Started by mattP 7 years ago4 replieslatest reply 7 years ago102 views

Hi,

I work as a Development Engineer with a company which develops controllers for building automation.

As a recent initiative to make our code more robust and bug free, I've been looking for industry code standards for embedded system applications. The best I've found till now is MISRA-C, although it is my understanding that this standard is intended to be used in safety-critical situations primarily.

Does anyone know of more such coding standards? And on a similar note, could you recommend a static analyzer? 

As a side note, we work primarily with Atmel microcontrollers using GNU99. 

Best Regards,

Matthew

[ - ]
Reply by JimFranklinOctober 2, 2017

I worked as a firmware engineer for a company who made temperature controllers for Cola machines - I ran the Misra2004 checker over the main code file and highlighted a LOT of bugs that should have been spotted if we had ever done a code review (or had any formal processes).  There was resistance to implement any standards, especially MISRA, by the other firmware guy, mainly because he was lazy and slap-happy in his coding.

I chaired a meeting with him, our dev manager, the test team and the group CEO (who was not a technical guy, but liked being invited occasionally to tech stuff).

I highlighted one very simple, but potentially dangerous function that was picked up by the MISRA checker. the function started like this:-

void checkTempOfPressureSensor(char temp){

if(temp >128) { 

// do safety stuff as we are over temp by a long way

}

obviously with temp being a char - the default of which is unsigned char - it would NEVER be >128 and the over temperature would be ignored and a primary safety dump valve would open and vent 3Kg of CO2 into a retail store - for those that don't know - that's a LOT of CO2.


Needless to say, MISRA 2012 was approved as our official standard, (and captain lazy went to work elsewhere).


I like MISRA, but it does have some bits you look at and say "why?" or "WTH?" so take the bits you want from it.



[ - ]
Reply by mattPOctober 2, 2017

Thankyou for the informative reply! These are the 'small' bugs that I'm looking to avoid. 

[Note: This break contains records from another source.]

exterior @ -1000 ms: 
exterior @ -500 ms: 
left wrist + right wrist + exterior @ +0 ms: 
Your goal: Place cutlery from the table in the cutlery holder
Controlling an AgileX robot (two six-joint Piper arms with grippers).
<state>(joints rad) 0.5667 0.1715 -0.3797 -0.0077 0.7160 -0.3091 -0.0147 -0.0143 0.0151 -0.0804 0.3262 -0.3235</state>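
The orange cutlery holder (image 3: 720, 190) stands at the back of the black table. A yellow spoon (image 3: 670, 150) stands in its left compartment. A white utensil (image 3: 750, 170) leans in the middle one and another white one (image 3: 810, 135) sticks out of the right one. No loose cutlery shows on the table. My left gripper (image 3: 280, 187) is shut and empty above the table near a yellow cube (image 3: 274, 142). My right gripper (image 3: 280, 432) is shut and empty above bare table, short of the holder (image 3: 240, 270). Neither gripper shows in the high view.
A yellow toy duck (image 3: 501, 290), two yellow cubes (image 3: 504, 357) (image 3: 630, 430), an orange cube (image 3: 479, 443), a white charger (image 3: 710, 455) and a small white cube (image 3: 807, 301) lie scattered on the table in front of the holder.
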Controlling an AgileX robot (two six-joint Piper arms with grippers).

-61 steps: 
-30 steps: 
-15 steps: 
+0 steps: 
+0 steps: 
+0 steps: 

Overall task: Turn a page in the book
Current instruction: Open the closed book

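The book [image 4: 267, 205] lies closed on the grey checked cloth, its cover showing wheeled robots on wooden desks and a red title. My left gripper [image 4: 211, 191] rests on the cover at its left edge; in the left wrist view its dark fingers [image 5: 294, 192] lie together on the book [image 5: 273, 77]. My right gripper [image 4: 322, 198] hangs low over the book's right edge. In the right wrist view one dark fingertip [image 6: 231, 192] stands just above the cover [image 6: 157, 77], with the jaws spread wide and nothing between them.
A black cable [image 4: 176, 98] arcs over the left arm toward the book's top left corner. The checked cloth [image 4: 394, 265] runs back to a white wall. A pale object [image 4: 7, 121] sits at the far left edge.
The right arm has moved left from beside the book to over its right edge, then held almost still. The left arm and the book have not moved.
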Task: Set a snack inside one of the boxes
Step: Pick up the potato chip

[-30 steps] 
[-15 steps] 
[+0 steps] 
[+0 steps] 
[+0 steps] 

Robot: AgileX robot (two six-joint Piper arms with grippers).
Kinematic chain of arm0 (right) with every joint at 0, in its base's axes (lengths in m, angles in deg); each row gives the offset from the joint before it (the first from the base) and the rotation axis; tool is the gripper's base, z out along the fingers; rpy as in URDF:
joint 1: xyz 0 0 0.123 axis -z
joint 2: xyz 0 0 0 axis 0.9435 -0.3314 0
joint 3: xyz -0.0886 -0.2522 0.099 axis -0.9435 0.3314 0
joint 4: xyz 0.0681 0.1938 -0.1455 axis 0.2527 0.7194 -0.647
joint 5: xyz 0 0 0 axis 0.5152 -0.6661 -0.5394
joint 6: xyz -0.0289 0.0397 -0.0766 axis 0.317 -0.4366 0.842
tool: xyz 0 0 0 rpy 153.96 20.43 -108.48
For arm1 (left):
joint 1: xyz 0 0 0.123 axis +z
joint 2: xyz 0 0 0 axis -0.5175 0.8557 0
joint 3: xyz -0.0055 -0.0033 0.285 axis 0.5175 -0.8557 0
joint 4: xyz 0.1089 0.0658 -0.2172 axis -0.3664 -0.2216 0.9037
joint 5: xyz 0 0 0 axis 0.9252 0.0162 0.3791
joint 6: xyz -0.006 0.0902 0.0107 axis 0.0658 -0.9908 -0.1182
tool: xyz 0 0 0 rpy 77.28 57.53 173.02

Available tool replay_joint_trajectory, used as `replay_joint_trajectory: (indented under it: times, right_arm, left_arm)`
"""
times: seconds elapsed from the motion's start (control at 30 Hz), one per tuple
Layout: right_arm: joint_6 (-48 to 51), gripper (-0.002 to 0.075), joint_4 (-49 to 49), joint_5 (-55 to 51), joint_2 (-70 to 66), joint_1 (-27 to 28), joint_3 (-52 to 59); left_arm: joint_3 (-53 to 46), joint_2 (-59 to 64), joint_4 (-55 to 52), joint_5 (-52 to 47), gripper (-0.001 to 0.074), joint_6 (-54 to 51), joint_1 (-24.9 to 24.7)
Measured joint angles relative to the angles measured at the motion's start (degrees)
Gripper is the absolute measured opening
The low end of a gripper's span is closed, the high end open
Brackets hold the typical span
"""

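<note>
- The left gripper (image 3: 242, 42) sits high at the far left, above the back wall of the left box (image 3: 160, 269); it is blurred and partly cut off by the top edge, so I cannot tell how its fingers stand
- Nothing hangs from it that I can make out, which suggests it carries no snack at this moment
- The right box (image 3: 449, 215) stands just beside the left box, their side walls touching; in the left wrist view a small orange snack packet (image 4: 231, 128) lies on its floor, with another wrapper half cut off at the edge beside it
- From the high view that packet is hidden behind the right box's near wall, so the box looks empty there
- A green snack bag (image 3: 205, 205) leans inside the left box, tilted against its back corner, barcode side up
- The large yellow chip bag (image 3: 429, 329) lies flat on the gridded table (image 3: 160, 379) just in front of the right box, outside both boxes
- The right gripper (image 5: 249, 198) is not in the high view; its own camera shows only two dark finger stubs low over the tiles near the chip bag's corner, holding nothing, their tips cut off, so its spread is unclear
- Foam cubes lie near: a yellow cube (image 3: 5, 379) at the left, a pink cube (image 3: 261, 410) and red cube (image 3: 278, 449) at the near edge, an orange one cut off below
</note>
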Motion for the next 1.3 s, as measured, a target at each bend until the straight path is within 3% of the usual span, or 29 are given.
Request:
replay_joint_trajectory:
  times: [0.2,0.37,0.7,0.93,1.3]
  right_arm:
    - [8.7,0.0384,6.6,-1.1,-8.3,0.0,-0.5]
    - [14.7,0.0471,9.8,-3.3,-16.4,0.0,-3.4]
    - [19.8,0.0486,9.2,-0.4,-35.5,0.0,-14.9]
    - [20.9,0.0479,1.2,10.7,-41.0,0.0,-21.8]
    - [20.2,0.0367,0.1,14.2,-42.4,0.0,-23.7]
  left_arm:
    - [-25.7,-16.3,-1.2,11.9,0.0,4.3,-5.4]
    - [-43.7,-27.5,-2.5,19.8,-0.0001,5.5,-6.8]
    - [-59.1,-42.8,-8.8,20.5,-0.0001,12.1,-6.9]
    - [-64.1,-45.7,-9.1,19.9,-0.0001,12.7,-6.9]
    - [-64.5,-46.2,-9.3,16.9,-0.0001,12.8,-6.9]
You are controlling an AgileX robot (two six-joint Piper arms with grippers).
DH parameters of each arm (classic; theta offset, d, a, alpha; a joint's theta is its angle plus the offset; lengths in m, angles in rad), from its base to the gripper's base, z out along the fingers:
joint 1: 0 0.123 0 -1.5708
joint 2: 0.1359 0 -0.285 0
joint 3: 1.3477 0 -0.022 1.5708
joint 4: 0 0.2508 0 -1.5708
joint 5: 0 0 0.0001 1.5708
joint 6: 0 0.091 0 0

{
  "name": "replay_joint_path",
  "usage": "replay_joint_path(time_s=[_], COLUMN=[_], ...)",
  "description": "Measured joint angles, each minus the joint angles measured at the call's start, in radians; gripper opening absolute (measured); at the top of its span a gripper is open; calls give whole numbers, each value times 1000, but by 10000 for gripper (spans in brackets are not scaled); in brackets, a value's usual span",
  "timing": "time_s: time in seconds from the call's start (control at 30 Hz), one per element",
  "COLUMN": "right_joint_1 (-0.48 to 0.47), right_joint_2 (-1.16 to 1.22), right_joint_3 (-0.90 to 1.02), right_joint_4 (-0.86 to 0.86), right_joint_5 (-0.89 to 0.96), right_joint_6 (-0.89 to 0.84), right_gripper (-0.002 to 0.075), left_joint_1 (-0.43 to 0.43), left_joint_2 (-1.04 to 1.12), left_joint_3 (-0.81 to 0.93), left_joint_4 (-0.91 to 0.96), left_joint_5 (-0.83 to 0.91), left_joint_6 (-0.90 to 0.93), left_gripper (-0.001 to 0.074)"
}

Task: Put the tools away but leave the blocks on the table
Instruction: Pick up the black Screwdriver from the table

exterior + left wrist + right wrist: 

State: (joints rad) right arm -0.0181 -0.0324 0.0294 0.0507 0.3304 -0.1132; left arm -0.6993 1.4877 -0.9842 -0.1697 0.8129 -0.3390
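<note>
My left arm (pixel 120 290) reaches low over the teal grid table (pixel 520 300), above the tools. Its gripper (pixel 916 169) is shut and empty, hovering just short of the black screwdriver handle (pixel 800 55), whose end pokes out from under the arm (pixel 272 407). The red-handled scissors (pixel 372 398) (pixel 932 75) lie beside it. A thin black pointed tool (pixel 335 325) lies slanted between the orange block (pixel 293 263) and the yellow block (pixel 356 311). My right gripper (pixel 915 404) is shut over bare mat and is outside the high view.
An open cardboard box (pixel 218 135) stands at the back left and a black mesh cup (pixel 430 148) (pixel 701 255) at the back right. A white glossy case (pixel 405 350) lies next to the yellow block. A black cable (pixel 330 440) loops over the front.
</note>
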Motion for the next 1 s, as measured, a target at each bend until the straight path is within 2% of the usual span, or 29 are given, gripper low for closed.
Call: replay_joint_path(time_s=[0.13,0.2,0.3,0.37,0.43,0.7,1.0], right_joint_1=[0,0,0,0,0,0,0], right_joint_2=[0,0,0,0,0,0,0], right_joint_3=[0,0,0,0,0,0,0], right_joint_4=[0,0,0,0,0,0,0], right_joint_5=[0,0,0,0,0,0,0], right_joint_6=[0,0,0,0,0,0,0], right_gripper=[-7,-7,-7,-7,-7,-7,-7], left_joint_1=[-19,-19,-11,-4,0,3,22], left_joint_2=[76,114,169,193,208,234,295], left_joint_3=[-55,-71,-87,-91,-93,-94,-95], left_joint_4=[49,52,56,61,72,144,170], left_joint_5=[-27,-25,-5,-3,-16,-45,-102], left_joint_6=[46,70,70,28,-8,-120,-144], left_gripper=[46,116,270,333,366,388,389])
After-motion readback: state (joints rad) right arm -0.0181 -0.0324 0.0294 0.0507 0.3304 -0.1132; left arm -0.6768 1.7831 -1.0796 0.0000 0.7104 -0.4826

I've just bought the MISRA C:2012 guidelines and will begin reviewing them shortly. I'm quite sure that not all the guidelines will be adopted but at the very least it should lead to the establishment of a custom company standard.

[ - ]
Reply by jorickOctober 2, 2017

There's "Embedded C Coding Standard" by Netrino (now the Barr Group), although I wouldn't consider it a standard like MISRA-C.  But it helps eliminate bugs by defining a standard for coding practices.

[ - ]
Reply by mattPOctober 2, 2017

Thanks for the reply! I've read Michael Barr's "Embedded C Coding Standard" and its great. I'm looking at several standards to find which would benefit us the most.